Abstract Helicobacter pylori (Hp) is a dominant member of the gastric microbiota in a majority of the world’s population. Hp colonization has been attributed to detrimental outcomes including gastritis and gastric cancer. The immune response to Hp leads to elevated levels of reactive oxygen species and reactive nitrogen species within the gastric mucosa. The redox-sensitive cation channel TRPM2 is activated by direct binding of ADP ribose and under conditions of oxidative and metabolic stress by H2O2 and H+. TRPM2 is strongly expressed in immune cells of the phagocytic lineage, themselves professional oxidants-generators. Here we report that Hp infection of TRPM2-deficient macrophages resulted in higher rates of bacterial killing and increased levels of proinflammatory cytokines and NOX2 compared to wild-type macrophages.

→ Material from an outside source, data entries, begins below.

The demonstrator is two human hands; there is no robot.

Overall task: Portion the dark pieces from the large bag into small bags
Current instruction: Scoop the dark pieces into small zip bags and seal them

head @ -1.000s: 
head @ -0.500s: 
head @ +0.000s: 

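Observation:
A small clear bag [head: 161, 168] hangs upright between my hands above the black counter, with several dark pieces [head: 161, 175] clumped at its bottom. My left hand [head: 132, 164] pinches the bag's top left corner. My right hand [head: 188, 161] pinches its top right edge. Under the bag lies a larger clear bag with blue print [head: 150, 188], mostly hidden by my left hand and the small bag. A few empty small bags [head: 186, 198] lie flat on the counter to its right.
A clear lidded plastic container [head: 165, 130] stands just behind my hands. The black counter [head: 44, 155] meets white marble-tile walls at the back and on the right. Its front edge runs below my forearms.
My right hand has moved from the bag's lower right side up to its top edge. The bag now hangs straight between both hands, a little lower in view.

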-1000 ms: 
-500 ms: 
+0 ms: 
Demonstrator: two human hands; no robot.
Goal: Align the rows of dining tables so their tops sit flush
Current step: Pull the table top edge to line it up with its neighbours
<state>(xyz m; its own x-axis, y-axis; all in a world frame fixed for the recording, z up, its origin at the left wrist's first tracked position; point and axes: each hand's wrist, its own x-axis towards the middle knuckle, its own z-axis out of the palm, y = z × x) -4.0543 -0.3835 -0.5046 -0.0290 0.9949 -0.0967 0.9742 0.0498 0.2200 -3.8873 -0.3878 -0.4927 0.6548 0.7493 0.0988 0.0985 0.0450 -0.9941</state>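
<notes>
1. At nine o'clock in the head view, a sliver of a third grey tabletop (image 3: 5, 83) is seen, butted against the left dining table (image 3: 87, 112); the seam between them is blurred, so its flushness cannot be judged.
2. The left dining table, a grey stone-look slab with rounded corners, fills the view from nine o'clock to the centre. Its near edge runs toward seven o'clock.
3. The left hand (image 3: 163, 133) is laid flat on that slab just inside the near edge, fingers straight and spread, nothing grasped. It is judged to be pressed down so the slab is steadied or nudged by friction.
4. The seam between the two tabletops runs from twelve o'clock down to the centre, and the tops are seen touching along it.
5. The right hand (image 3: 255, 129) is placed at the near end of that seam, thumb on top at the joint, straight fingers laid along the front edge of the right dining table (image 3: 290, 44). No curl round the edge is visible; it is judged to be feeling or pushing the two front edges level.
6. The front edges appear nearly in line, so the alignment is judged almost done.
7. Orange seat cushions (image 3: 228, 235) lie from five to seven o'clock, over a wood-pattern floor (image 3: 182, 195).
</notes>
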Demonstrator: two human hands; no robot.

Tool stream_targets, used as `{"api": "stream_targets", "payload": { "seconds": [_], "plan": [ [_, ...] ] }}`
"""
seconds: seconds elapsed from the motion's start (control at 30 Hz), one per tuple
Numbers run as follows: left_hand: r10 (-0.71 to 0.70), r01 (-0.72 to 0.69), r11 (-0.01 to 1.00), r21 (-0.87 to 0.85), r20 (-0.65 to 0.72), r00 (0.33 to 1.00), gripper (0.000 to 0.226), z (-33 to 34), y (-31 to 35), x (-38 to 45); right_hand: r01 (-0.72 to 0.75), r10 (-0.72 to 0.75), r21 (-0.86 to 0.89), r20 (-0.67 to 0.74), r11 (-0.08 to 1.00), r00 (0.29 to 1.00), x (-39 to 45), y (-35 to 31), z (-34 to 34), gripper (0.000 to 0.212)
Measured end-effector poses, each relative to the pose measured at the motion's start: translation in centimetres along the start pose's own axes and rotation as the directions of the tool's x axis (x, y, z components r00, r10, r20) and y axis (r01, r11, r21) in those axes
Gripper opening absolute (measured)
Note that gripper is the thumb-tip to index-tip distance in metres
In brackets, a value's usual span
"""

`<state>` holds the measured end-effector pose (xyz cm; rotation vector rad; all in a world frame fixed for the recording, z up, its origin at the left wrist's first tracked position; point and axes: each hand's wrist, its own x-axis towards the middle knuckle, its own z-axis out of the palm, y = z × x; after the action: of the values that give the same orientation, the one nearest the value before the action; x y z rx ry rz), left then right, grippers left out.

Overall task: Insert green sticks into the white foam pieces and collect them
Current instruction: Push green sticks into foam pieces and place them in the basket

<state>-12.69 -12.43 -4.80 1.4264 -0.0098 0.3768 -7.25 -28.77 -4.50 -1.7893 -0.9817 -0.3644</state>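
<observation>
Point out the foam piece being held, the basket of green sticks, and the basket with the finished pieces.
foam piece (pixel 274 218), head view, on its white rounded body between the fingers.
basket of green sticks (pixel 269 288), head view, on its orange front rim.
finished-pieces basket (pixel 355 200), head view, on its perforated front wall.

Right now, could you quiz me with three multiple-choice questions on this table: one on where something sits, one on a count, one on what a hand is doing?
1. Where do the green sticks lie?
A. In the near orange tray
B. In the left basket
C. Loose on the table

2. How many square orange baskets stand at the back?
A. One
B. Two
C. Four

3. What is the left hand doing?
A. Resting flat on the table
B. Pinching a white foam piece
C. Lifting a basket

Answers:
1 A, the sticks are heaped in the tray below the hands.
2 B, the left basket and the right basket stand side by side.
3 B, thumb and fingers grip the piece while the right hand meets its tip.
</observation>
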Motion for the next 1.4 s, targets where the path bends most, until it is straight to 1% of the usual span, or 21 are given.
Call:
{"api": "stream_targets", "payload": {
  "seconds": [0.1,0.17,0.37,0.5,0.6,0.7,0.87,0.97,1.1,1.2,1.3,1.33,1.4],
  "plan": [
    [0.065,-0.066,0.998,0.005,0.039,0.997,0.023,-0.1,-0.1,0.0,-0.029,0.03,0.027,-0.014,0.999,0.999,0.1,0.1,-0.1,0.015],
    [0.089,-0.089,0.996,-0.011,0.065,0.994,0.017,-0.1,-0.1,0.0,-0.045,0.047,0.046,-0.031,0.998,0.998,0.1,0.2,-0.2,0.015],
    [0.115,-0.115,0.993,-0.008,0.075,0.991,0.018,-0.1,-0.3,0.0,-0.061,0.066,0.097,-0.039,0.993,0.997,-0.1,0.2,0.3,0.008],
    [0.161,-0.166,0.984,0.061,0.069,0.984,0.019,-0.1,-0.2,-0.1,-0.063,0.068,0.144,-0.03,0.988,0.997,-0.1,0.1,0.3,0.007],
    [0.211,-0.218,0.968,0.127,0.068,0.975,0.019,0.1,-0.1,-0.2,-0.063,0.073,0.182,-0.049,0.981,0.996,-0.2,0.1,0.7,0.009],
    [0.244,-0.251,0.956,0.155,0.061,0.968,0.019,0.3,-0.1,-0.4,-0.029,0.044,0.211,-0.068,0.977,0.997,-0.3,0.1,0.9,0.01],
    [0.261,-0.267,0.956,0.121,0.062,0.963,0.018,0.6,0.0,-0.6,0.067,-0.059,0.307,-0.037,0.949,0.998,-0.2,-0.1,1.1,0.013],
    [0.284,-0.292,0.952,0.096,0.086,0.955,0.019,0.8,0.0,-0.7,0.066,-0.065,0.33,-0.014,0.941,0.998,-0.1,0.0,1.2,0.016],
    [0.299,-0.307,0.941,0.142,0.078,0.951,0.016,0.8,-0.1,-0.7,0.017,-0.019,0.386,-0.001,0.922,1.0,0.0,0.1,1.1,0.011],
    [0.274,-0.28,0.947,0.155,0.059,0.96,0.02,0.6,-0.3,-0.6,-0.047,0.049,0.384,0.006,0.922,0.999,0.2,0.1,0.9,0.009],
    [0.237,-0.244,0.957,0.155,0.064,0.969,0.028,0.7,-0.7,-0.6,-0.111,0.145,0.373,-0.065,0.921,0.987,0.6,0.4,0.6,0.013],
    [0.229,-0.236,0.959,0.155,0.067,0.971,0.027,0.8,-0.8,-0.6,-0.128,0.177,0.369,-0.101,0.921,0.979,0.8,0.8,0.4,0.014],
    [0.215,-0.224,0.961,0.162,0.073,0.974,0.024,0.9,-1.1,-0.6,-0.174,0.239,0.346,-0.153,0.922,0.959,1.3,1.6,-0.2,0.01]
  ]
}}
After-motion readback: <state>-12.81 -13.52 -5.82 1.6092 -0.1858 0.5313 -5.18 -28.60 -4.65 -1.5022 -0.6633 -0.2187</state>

Consequently, TRPM2-deficient macrophages displayed significantly higher ROS production during Hp infection, suggesting an increased NADPH oxidase activity. In vivo, when TRPM2-deficient mice were infected orogastrically with Hp their gastric tissues exhibited an increased NOX2 expression and myeloperoxidase activity compared to wild-type mice. Furthermore, enhancement of NADPH oxidase activity in TRPM2-deficient animals increased inflammation and reduced bacterial burden when compared with wild-type mice. Taken together, these data indicate that TRPM2 establishes a negative feedback of ROS production through phagosomal NADPH oxidase during Hp infection.